Keating Nancy L, O'Malley A James, Smith Matthew R
Division of General Internal Medicine, Department of Medicine, Brigham and Women's Hospital, USA.
J Clin Oncol. 2006 Sep 20;24(27):4448-56. doi: 10.1200/JCO.2006.06.2497.
Androgen deprivation therapy with a gonadotropin-releasing hormone (GnRH) agonist is associated with increased fat mass and insulin resistance in men with prostate cancer, but the risk of obesity-related disease during treatment has not been well studied. We assessed whether androgen deprivation therapy is associated with an increased incidence of diabetes and cardiovascular disease.
Observational study of a population-based cohort of 73,196 fee-for-service Medicare enrollees age 66 years or older who were diagnosed with locoregional prostate cancer during 1992 to 1999 and observed through 2001. We used Cox proportional hazards models to assess whether treatment with GnRH agonists or orchiectomy was associated with diabetes, coronary heart disease, myocardial infarction, and sudden cardiac death.

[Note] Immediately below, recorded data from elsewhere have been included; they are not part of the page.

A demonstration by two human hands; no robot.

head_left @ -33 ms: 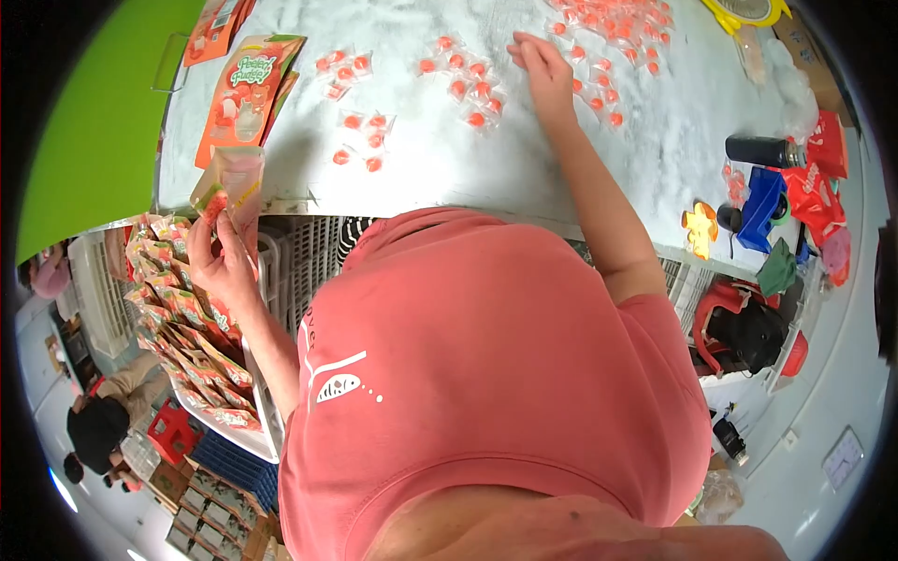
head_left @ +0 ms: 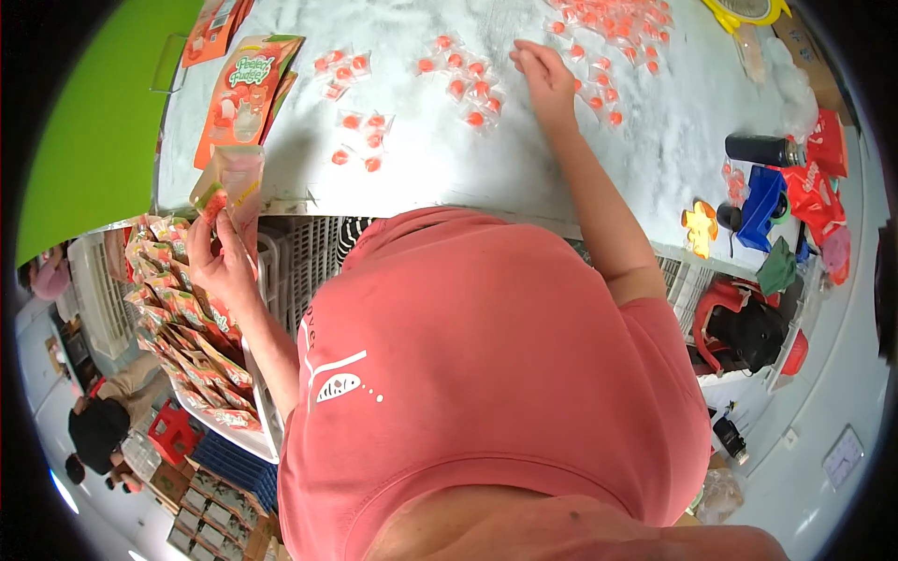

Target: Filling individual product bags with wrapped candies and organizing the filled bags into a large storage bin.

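Fingers (head_left: 231, 239) of left hand (head_left: 224, 269) pinched on upright pouch (head_left: 245, 178)

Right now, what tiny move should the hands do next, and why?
Perhaps slide the right hand a little left to pick up the nearby wrapped red sweets. It looks empty and they lie loose beside it on the table, while the left hand already holds a pouch by the table's edge.
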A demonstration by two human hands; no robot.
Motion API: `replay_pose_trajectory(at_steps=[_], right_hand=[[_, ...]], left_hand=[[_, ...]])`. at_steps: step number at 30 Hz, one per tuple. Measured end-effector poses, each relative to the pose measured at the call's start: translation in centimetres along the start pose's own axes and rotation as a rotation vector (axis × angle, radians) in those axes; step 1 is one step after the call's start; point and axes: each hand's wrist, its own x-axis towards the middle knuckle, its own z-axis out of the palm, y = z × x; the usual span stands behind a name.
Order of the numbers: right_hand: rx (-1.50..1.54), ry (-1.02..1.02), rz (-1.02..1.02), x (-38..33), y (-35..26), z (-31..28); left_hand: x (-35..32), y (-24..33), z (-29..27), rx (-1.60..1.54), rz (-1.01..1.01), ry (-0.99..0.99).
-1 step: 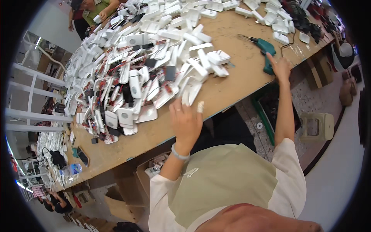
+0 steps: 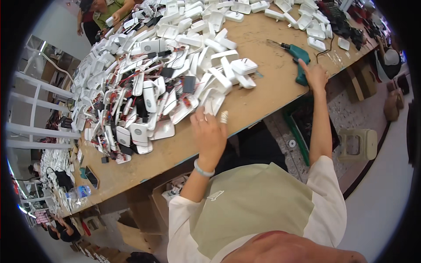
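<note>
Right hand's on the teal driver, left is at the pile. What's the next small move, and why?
Probably close the right hand around the teal driver: it only rests on the grip. The left hand already touches a white casing at the pile's edge.

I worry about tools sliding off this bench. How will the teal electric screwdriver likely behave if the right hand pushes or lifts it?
The teal electric screwdriver lies flat on its side on the wooden table, so it probably slides rather than rolls. Its bulky body suggests it is fairly heavy and stiff. The right hand rests at its handle end, so the bit end may swing if pushed.
</note>
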Motion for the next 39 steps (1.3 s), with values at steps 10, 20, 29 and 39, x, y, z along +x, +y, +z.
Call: replay_pose_trajectory(at_steps=[10,20,29,39], right_hand=[[0.424,-0.095,-0.111,0.5,0.8,2.6],[1.856,-0.582,0.225,-12.9,-1.3,-7.8],[1.766,-0.7,0.082,-17.8,-4.2,-11.2],[1.732,-0.741,0.082,-20.1,-4.5,-10.7]], left_hand=[[-1.0,-2.8,1.2,0.07,-0.046,0.217],[5.2,-5.6,-2.3,0.093,-0.093,0.107],[-1.1,-7.7,-8.5,-0.13,-0.197,0.028],[-3.5,-1.9,-2.8,0.104,0.003,0.157]])
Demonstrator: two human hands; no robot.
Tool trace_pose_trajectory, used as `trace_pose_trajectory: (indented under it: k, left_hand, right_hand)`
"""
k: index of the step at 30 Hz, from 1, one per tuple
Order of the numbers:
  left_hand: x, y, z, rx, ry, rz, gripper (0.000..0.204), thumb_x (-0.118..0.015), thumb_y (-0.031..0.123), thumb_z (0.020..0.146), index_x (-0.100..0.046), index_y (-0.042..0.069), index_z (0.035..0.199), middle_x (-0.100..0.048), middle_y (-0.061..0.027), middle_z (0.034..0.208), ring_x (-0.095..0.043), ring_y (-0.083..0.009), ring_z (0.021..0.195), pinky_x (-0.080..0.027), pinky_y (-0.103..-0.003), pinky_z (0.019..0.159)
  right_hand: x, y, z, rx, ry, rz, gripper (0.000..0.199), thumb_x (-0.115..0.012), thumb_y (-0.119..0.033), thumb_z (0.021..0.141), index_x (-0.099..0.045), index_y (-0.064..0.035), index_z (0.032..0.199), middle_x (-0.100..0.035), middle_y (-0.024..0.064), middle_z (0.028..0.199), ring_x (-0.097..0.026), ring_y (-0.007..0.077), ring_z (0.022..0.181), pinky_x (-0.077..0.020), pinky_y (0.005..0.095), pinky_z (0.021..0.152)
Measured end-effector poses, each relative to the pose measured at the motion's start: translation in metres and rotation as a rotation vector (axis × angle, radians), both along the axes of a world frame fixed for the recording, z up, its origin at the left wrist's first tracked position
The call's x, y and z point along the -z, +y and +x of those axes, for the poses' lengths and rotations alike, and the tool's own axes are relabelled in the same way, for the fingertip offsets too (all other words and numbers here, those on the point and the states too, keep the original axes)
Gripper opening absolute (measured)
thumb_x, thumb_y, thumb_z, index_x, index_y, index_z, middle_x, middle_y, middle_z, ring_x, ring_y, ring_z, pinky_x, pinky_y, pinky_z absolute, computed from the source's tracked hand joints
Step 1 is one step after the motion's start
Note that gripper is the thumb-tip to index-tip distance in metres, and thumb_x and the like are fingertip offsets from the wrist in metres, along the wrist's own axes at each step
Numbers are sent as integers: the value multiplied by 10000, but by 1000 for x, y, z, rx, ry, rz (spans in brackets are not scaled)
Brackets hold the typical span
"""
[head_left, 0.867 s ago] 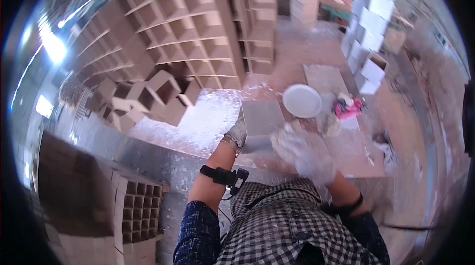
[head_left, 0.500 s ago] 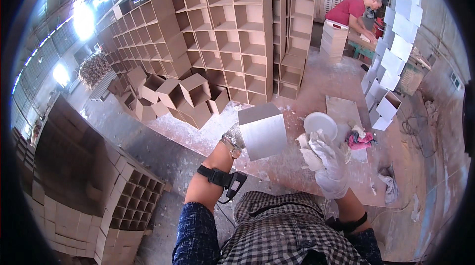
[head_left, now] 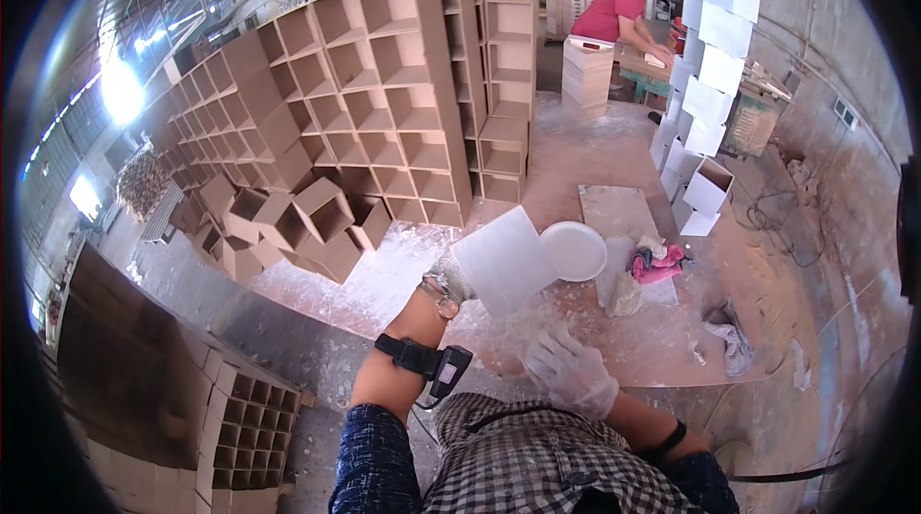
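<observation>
My left hand (head_left: pixel 450 274), in a pale mesh-like glove, holds a box (head_left: pixel 504 260) at its left side. The box's smooth white face is turned up toward me, and it hides most of those fingers. Low and to the right of the box, close to my checked apron, is my right hand (head_left: pixel 571 372) in a thin whitish glove. Its fingers are stretched out and slightly blurred, and I see nothing in them. A round white dish (head_left: pixel 574 251) lies just right of the box, with a pale crumpled lump (head_left: pixel 624 296) beyond it to the right.
Tall brown cubby stacks (head_left: pixel 374 82) stand ahead, with loose open boxes (head_left: pixel 321 212) at their foot. White boxes (head_left: pixel 708 102) rise in a leaning column at right. Pink cloth (head_left: pixel 655 263) and a grey rag (head_left: pixel 731 337) lie nearby. A co-worker (head_left: pixel 614 11) bends over a bench.
My right hand has moved left and back toward my body, away from beside the dish. The box has turned so its white face points up more. My view has swung to the right.
</observation>
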State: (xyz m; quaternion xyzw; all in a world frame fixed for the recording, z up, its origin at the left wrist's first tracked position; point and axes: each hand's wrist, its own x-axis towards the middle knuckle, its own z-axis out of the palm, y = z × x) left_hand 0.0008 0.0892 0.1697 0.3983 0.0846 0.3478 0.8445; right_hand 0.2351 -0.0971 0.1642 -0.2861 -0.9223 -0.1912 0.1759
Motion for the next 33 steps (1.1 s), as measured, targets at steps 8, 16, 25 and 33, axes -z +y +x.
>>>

More than one third of men received a GnRH agonist during follow-up. GnRH agonist use was associated with increased risk of incident diabetes (adjusted hazard ratio [HR], 1.44; P < .001), coronary heart disease (adjusted HR, 1.16; P < .001), myocardial infarction (adjusted HR, 1.11; P = .03), and sudden cardiac death (adjusted HR, 1.16; P = .004). Men treated with orchiectomy were more likely to develop diabetes (adjusted HR, 1.34; P < .001) but not coronary heart disease, myocardial infarction, or sudden cardiac death (all P > .20).
GnRH agonist treatment for men with locoregional prostate cancer may be associated with an increased risk of incident diabetes and cardiovascular disease. The benefits of GnRH agonist treatment should be weighed against these potential risks. Additional research is needed to identify populations of men at highest risk of treatment-related complications and to develop strategies to prevent treatment-related diabetes and cardiovascular disease.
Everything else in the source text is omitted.